Whatever the label, the transformation was evident in that first telephone conversation following my receipt of Julie’s letter. There was no hesitation, no explanations offered, and none requested. Neither of us knew what would happen except that it was a foregone conclusion that we would meet. A few letters and calls completed the arrangements.

This all took place while I was married. It was a miserable marriage that had been haltingly moving toward divorce for a year or two. Even my ex-wife, once she was my ex-wife, spontaneously admitted that the divorce was the high point of the marriage. Mitigating circumstances notwithstanding, I was married and I was surreptitiously arranging an assignation with another woman. I did not treat the person who was then my wife fairly. How did I feel about this? Well, did you ever hear Loudon Wainwright III (father of Rufus) sing So Damn Happy?

The sad thing is I’m so damn happy
Who’d blame her if she were to slap me
The sun should not shine when there’s rain
I should be in a lot more pain
At least I should feel slightly crappy
But the sad thing is I’m so damn happy

Reducing the matter to its simplest terms, everything except Julie had become irrelevant to me.

I suspect, in fact, that even if my marriage had been not-miserable or even it had been pleasant or if it had been a anything short of ecstatic, I might well have followed the same course.

In any case, I had not forgotten my role in botching things with Julie the last chance I had six years before; I wasn’t going to repeat that mistake for the sake of propriety.

There was, of course, no guarantee that my pursuit of Julie would be successful. Further, given the results of our combined three marriages, an objective observer might legitimately question the assumption that Julie and I being together could be accounted a success. And, it was clear that pursuing Julie would, at a minimum, stress my then placidly dysphoric marriage and, more likely, push it toward an egregiously painful and disruptive outcome. Was I aware of these risks? Absolutely. Did recognizing these risks have an impact on my actions? None that I noticed.

Plans came together for us to meet in Wichita Falls on a September weekend. As far as Martha or anyone else knew, I was flying to Texas to discuss an offer to join a medical practice there.
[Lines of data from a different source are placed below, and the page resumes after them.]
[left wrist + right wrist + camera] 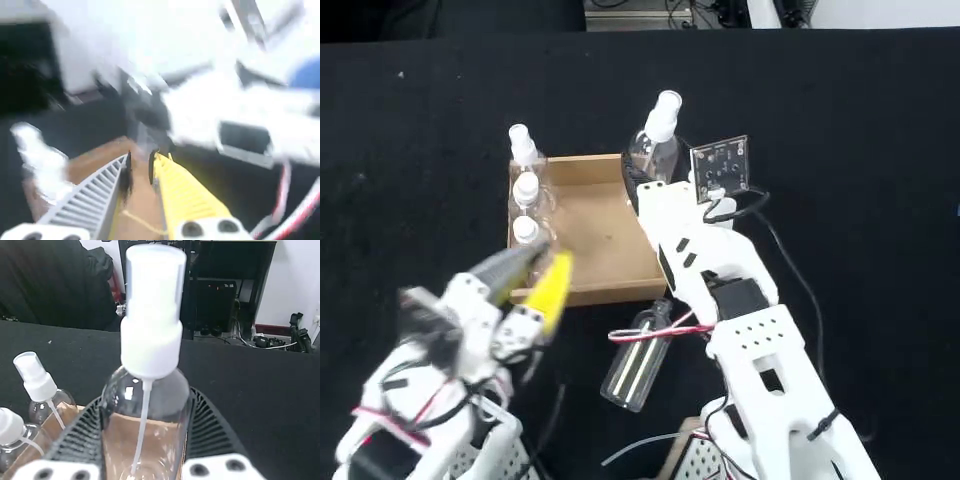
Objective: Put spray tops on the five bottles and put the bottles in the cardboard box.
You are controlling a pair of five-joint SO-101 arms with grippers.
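While the right claw (146, 402) is pinching a clear bottle (150, 440) upright over the far right corner of the cardboard box (595, 235), I am judging it light, rigid and slick. The hold belongs on the body, below the spray top (152, 315). The left claw (535, 275), nearly pressed together on nothing, is hovering at the box's near left corner. Another bottle (640, 355) is lying just in front of the box.

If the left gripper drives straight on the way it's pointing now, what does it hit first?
Probably the floor of the box: the left gripper sits over its front wall, aimed into the open middle. Past that stands the right arm with its bottle. Depth is unclear.
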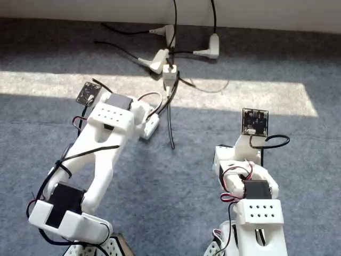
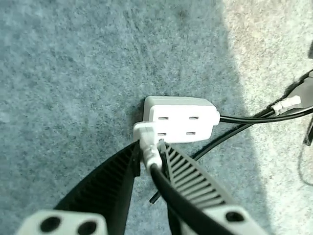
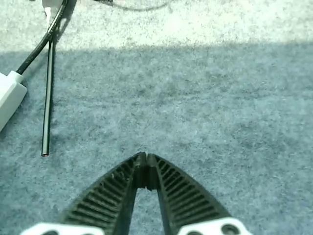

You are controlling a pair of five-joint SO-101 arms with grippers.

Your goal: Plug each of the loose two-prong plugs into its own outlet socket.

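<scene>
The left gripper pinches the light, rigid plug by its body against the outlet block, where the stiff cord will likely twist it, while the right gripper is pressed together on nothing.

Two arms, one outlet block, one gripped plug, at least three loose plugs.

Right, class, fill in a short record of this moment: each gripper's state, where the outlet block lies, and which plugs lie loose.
left gripper: shut on a white two-prong plug with a black cord
held plug position: at one end of the white plastic outlet block; cannot tell if its prongs are seated
block sockets: four slot pairs visible and free
right gripper: shut, holding nothing, over the grey carpet
loose plugs: at least three white ones on the carpet beyond the arms: angled plug, middle plug, far plug
</scene>
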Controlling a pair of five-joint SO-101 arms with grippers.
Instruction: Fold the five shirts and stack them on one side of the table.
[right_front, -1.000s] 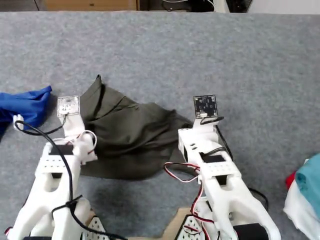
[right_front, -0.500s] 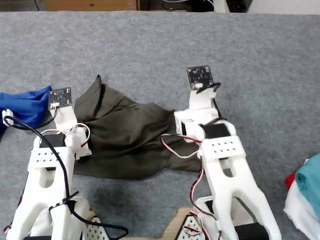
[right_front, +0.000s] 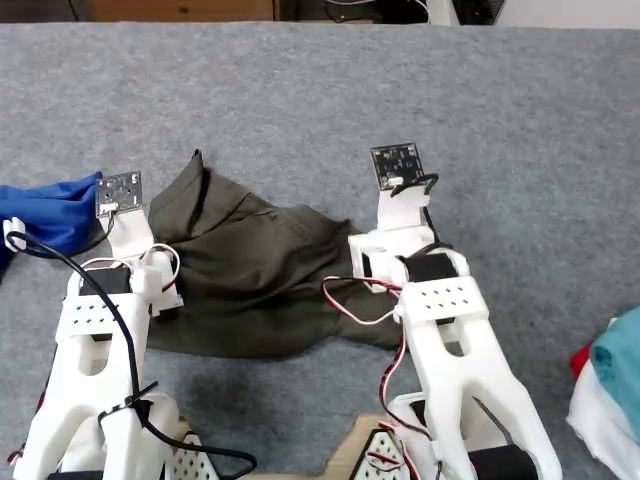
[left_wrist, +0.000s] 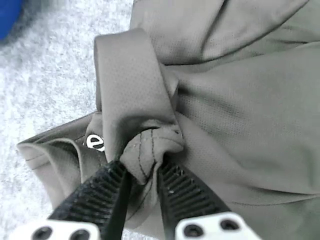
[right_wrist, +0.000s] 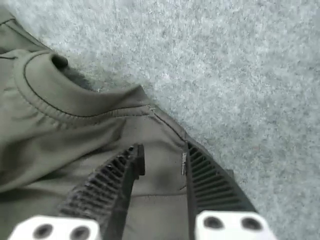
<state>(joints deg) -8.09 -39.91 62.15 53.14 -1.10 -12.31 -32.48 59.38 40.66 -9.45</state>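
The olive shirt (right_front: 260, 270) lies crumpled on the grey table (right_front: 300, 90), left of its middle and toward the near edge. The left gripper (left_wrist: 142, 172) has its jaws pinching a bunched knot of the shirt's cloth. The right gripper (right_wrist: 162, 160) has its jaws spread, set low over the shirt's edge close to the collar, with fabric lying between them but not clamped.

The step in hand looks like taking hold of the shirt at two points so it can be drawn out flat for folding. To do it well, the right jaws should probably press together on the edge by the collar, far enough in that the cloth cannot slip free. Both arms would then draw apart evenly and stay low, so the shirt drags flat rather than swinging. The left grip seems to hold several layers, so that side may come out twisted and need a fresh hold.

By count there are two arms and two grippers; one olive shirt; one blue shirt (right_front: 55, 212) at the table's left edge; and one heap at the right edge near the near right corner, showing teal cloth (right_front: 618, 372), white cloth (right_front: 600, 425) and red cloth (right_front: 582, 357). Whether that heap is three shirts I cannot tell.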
I was on the flight to Dallas-Fort Worth before I realized that, despite not seeing each other in years, we hadn’t exchanged photos or followed the I’ll be wearing a pink chrysanthemum and a bowler hat protocol. It hadn’t occurred to me that either of us might have changed and might not be immediately recognizable in the crowd meeting the plane. I made a mental note to carefully scan those waiting at the gate when my plane arrived and make sure I found Julie lest I embarrass myself by approaching the wrong woman. This plan expired in the moment I exited the door of the plan and found Julie, who was, as she had been in all of our classes, at the front of the crowd, thrusting her arm in the air.

We kissed.

Those of you who have been reading along may be aware that this was, indeed, our first kiss. I am proud to note that on this occasion I performed, by my self-assessment, quite capably; Julie, of course, was spectacular. As I write this, I can recall how her lips tasted as that amazing kiss went on and on. While we didn’t escalate into X-rated territory, we may have behaved with a tad more panache and flourish than was congruent with a low-profile rendezvous – at least if the good-natured applause from those at the gate is any indicator.
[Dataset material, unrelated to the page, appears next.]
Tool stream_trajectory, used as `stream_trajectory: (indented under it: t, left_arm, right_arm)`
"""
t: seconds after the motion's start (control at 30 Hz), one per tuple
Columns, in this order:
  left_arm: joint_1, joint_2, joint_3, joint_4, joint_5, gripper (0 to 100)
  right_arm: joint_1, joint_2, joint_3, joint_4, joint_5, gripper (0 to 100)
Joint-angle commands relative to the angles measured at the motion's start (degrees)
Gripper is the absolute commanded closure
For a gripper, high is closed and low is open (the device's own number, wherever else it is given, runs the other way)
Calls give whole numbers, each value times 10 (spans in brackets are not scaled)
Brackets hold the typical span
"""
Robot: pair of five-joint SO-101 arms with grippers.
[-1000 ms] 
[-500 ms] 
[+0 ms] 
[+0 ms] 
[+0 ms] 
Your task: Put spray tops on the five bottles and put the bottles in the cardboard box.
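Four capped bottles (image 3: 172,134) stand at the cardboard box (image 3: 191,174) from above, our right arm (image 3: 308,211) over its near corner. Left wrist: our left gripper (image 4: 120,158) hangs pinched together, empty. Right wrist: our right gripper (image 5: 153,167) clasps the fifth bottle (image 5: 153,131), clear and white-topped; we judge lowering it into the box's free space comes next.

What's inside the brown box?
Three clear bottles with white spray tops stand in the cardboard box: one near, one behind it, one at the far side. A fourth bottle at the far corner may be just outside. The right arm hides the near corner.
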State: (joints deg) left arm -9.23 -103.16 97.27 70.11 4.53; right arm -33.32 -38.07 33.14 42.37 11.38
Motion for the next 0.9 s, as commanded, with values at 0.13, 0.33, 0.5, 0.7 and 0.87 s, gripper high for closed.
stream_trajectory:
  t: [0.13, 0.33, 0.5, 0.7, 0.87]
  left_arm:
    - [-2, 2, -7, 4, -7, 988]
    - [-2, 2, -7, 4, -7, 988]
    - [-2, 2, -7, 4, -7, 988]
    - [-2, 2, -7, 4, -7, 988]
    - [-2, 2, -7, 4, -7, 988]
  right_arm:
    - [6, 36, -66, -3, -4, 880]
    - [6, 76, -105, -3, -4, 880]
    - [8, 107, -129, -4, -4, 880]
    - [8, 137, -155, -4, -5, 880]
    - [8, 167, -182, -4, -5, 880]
After retreating to Julie’s car, we stopped for dinner at one of those restaurants that is always described to visitors as a place known only to locals who keep it secret so that the tourists (the other tourists, apparently) don’t overrun the joint. I believe I can capture the essence of this eatery with a few observations that linger in my mind:

  • The parking lot was filled with fifty vehicles, all but three of which were pick-ups. More than half the pick-ups and one of the cars had a gun rack. Perhaps a score of the pick-ups and that one car had the same bumper sticker that explained, “You’ll take my guns when you pry them from my cold dead fingers.”
  • Inside the establishment, stratus clouds of tobacco smoke hung a foot below the acoustic tile ceiling, and the restrooms were clearly marked “Pointers,” and “Sitters.”
  • On the wall was a backlit sign that promoted Dr. Pepper and listed the three items that comprised the menu: Shrimp Basket, Chicken Basket, and Calf Fries,4 a difficult choice if one believes the adage that you are what you eat.
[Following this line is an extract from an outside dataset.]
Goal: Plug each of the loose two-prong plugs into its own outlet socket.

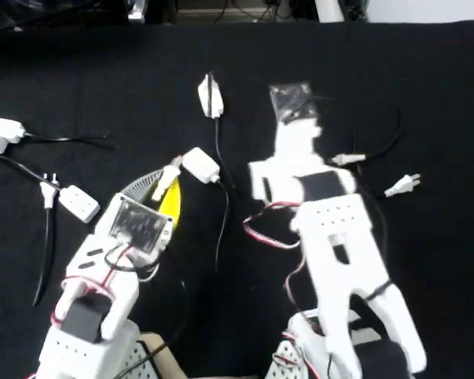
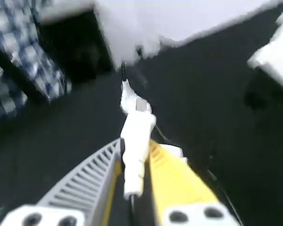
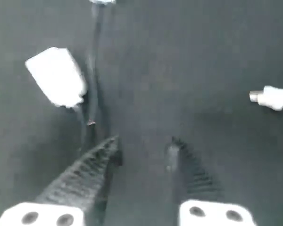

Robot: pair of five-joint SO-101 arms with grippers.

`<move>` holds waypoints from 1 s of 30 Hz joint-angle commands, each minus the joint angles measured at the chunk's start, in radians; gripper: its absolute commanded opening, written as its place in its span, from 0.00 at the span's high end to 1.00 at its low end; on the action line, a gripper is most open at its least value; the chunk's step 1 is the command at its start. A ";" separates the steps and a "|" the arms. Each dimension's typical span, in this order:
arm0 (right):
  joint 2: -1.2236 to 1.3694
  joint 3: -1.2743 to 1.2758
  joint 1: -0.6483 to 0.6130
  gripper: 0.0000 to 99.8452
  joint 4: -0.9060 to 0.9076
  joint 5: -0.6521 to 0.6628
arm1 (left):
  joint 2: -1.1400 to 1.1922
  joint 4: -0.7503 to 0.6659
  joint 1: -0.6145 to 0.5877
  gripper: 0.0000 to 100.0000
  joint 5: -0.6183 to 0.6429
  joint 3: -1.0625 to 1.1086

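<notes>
My left gripper (image 1: pixel 166 188), with one grey and one yellow finger, is shut on a white two-prong plug (image 1: pixel 172 170); the plug's front end is close beside a white outlet socket (image 1: pixel 201 164). In the left wrist view the plug (image 2: pixel 137 134) is clamped between the fingers (image 2: pixel 174 181) of the left gripper (image 2: pixel 136 149). My right gripper (image 1: pixel 292 103) stands open and empty over the black cloth at the far middle. In the right wrist view the right gripper (image 3: pixel 144 146) has a white socket (image 3: pixel 56 75) off to one side and a plug end (image 3: pixel 273 98) to the other.
Loose plugs lie at the right (image 1: pixel 347 159) (image 1: pixel 403 185) and at the left (image 1: pixel 49 189). Other sockets sit at the back middle (image 1: pixel 211 95), far left (image 1: pixel 0 133) and left (image 1: pixel 77 203). Thin black cables trail across the cloth.
</notes>
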 commanded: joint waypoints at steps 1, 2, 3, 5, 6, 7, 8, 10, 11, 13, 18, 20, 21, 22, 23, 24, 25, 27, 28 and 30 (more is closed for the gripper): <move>0.002 0.008 0.091 0.75 -0.074 -0.018 | -0.018 -0.006 -0.044 0.97 0.009 0.002; 0.018 0.019 0.097 0.75 -0.103 -0.018 | -0.018 -0.005 -0.045 0.97 0.006 0.004; 0.041 0.027 0.098 0.75 -0.127 -0.018 | -0.017 0.002 -0.047 0.97 0.006 0.004; 0.114 0.025 0.100 0.75 -0.176 -0.018 | -0.015 0.003 -0.047 0.97 0.006 0.008; 0.162 0.012 0.100 0.75 -0.196 -0.018 | -0.015 0.003 -0.047 0.97 0.006 0.018; 0.217 -0.012 0.101 0.75 -0.206 -0.018 | -0.015 0.003 -0.048 0.97 0.006 0.025; 0.280 -0.044 0.103 0.75 -0.206 -0.018 | -0.015 0.006 -0.048 0.97 0.006 0.030; 0.415 -0.119 0.120 0.75 -0.199 -0.023 | -0.015 0.052 -0.048 0.97 0.009 0.021; 0.483 -0.163 0.137 0.75 -0.192 -0.040 | -0.015 0.078 -0.048 0.97 0.009 0.008; 0.602 -0.262 0.172 0.75 -0.158 -0.077 | -0.003 0.135 -0.050 0.97 0.011 -0.021; 0.783 -0.469 0.206 0.75 0.002 -0.124 | 0.160 0.204 -0.114 0.97 0.031 -0.137; 0.800 -0.484 0.209 0.75 0.008 -0.129 | 0.279 0.233 -0.125 0.97 0.026 -0.223; 0.796 -0.479 0.207 0.75 0.003 -0.129 | 0.348 0.247 -0.127 0.97 0.026 -0.274; 0.791 -0.476 0.204 0.75 0.002 -0.129 | 0.423 0.259 -0.127 0.97 0.025 -0.328; 0.788 -0.473 0.204 0.75 -0.002 -0.129 | 0.505 0.273 -0.127 0.97 0.023 -0.387; 0.788 -0.472 0.204 0.75 -0.002 -0.129 | 0.592 0.290 -0.124 0.97 0.009 -0.458; 0.788 -0.472 0.204 0.75 -0.006 -0.129 | 0.678 0.319 -0.124 0.97 -0.025 -0.536; 0.786 -0.469 0.203 0.75 -0.012 -0.129 | 0.873 0.404 -0.124 0.97 -0.075 -0.723; 0.786 -0.469 0.203 0.75 -0.012 -0.129 | 0.971 0.459 -0.127 0.97 -0.091 -0.826; 0.786 -0.469 0.203 0.75 -0.012 -0.129 | 1.165 0.575 -0.130 0.97 -0.100 -1.032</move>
From Between The Lines To Between The Sheets

Surviving dinner, we absconded to Julie’s apartment, opened the door, and, without a (coherent) word or overt planning, ripped off each other’s clothes (literally – Julie had to sew four buttons back on my shirt), and leapt into bed. Rather than provide detailed color commentary, I will only point out that we were, after all, resolving eight years of foreplay. In any case, when we finished, we were disheveled, blissful, and smugly self-satisfied.

Wichita Falls is rarely featured in the Travel section of periodicals one of your destination cities for leisure fun and culture; on a hot weekend in September … well, we had few distractions. We played a lot of the “whatever happened to _______” and “do you remember _______” games. We talked about books and music and family and her adventures and our schools and on and on into the night. I even met a couple of her friends who visited the apartment. We must have eaten sometimes. Mostly, we camped out in bed.

Even the accoutrements of this two days & three nights sojourn took on iconic status. Because, for example, Julie and I spent this Labor Day weekend together with the Jerry Lewis Telethon playing everywhere, we henceforth thought of ourselves as “Jerry’s Kids,” explaining why Jerry’s fan club during that period consisted of 40 million Frenchmen, Julie, and me. Tanqueray and tonic was our official house drink that weekend and for the decade or two that followed, and I still have pleasurable physiological reactions on hearing the opening bars of Honky Tonk Heroes, T For Texas, and, especially Luckenbach, Texas (Back to the Basics of Love), all of which happened to be on Julie’s playlist then.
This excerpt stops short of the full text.